War and Science Fiction is a modest item, two sheets of paper that have been bent in half, printed with a stencil machine or mimeograph, and stapled. It contains an argument against the US entering WW2 by a young Don Wollheim with the point that the price of printing magazines and fanzines would increase prohibitively if the country were to do so. Wollheim would have been about 21 at the time, and to some extent this little screed prefaces his long career as a publisher of inexpensive science fiction, first through establishing the Fantasy Amateur Press Association in 1937 (a loose conglomeration of fanzine exchange), then later working as an acquiring editor for Ace Books and eventually founding his own company, DAW Books in 1971. DAW remains one of the big paperback publishers of science fiction to this day.
I've been collecting fanzines since I was a teenager, first my interest in my favorite media series like Star Trek and Highlander, and then growing wider as I became interested in the history of fandom and science fiction. This piece is the oldest in my collection by far, but there's a number of things that I like about it. It is of course a bit fragile, printed on the 8.5x11" sheets that prefaced modern computer paper, with its pair of rusty staples intact. This is an item that, quite simply, was not expected nor even meant to last this long. Like so much of science fiction fandom history, it is ephemeral, poor quality materials that are an accident of circumstance and luck.
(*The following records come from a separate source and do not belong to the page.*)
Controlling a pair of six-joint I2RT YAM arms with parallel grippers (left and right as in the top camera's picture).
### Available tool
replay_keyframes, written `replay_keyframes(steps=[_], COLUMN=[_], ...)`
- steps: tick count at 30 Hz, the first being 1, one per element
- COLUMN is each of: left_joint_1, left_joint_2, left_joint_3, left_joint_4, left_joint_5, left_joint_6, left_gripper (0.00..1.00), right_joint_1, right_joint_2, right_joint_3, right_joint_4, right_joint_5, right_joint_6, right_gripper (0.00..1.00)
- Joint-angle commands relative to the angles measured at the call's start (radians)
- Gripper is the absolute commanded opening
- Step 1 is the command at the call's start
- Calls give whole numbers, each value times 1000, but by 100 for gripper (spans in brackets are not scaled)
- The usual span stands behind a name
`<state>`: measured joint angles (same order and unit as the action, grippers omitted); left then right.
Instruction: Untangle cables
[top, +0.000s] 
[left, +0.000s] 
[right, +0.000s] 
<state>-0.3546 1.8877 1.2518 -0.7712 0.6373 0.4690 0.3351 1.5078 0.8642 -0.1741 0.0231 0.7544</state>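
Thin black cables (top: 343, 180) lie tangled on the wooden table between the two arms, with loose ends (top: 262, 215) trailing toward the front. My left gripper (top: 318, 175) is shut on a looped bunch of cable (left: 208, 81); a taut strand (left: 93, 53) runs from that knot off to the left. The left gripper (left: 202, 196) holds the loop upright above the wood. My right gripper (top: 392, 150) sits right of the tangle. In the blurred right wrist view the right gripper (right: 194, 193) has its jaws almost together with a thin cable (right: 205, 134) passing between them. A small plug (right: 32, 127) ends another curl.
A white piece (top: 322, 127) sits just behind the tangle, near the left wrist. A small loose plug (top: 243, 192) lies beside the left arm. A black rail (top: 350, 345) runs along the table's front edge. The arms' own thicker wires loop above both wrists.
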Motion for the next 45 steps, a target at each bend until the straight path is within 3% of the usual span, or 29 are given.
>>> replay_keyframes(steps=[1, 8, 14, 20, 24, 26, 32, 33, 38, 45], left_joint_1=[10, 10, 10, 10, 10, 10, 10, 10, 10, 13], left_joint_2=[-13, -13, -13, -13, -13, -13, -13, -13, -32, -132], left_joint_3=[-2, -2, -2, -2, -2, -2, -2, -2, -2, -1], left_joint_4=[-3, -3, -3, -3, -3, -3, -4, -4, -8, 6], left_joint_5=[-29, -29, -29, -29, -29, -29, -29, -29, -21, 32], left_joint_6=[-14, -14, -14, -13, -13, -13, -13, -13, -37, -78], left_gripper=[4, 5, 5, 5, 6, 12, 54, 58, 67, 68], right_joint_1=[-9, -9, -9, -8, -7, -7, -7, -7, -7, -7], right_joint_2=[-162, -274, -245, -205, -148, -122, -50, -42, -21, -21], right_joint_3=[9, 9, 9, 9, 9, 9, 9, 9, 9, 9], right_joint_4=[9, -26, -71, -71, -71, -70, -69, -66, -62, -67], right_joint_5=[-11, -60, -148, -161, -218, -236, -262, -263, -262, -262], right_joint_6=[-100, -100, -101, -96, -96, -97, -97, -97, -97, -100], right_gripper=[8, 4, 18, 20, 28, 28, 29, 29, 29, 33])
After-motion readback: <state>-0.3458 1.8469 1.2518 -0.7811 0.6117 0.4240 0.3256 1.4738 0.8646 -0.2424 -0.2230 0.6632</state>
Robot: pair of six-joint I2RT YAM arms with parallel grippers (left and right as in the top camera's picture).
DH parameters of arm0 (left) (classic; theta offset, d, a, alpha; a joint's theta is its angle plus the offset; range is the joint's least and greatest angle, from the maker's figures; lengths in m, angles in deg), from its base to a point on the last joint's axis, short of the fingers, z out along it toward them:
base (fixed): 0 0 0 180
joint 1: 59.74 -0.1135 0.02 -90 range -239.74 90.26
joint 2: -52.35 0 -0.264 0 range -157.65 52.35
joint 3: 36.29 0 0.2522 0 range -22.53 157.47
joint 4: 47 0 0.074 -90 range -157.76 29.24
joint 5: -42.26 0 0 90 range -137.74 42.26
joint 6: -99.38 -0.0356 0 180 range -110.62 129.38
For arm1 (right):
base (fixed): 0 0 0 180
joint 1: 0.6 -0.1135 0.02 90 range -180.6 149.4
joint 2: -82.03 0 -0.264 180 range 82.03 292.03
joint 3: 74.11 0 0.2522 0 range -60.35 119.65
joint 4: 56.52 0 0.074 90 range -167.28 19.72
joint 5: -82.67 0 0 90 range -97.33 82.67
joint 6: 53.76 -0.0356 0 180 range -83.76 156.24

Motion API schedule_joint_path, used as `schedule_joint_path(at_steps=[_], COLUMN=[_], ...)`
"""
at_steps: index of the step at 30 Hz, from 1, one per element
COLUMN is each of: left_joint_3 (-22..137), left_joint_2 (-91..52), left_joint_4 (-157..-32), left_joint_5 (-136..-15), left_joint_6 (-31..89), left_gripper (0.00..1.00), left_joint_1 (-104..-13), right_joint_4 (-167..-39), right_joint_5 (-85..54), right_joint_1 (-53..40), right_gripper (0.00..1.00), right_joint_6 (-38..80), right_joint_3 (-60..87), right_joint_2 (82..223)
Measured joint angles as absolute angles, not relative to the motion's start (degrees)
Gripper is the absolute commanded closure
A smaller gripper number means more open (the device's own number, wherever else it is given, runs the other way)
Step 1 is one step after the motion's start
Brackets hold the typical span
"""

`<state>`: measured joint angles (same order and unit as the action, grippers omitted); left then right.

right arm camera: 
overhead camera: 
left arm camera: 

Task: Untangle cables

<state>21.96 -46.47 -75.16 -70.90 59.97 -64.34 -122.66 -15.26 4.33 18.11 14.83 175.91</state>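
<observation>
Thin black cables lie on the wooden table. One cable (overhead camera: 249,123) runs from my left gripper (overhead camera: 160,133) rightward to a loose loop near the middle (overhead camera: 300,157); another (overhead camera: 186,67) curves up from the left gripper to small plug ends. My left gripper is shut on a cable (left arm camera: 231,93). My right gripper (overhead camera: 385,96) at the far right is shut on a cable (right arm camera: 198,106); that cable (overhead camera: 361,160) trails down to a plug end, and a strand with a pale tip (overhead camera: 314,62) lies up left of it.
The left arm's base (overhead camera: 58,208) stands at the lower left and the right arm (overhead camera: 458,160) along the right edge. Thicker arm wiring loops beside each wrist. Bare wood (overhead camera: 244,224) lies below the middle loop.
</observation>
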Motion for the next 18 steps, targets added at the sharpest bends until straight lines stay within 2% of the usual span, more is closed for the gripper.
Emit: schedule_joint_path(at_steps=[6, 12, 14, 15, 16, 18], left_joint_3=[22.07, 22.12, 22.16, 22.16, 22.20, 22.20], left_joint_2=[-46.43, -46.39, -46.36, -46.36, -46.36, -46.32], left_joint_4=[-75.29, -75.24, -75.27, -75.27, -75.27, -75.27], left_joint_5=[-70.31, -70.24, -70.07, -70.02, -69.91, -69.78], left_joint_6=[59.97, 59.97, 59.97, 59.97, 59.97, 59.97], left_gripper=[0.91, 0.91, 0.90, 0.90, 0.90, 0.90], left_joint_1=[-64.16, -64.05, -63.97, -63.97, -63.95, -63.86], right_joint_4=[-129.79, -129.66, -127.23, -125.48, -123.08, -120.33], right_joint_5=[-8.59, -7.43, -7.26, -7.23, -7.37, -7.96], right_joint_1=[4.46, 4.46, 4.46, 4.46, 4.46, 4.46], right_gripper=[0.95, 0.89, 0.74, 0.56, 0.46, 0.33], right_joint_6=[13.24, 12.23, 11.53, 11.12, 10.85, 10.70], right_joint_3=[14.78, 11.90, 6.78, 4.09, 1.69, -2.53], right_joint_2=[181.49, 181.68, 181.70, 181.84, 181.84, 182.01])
I bought it through happenstance for $10 a number of years ago, because fanzines are ephemeral, with comparatively little cultural capital even today, and most dealers simply aren't interested in selling them, so one acquires them through other fans most of the time.
Science fiction fanzines are held in a handful of institutional libraries because of the combination of preservational challenges and low cultural capital they encompass. That said, they are treasure troves of publishing history as well as genre history, and are currently undergoing a resurgence of print in the age of digital anxiety and cheap printing. It's an accident that War and Science Fiction survived, but it's not an accident that Wollheim would make the jump from science fiction fan to science fiction author and publisher.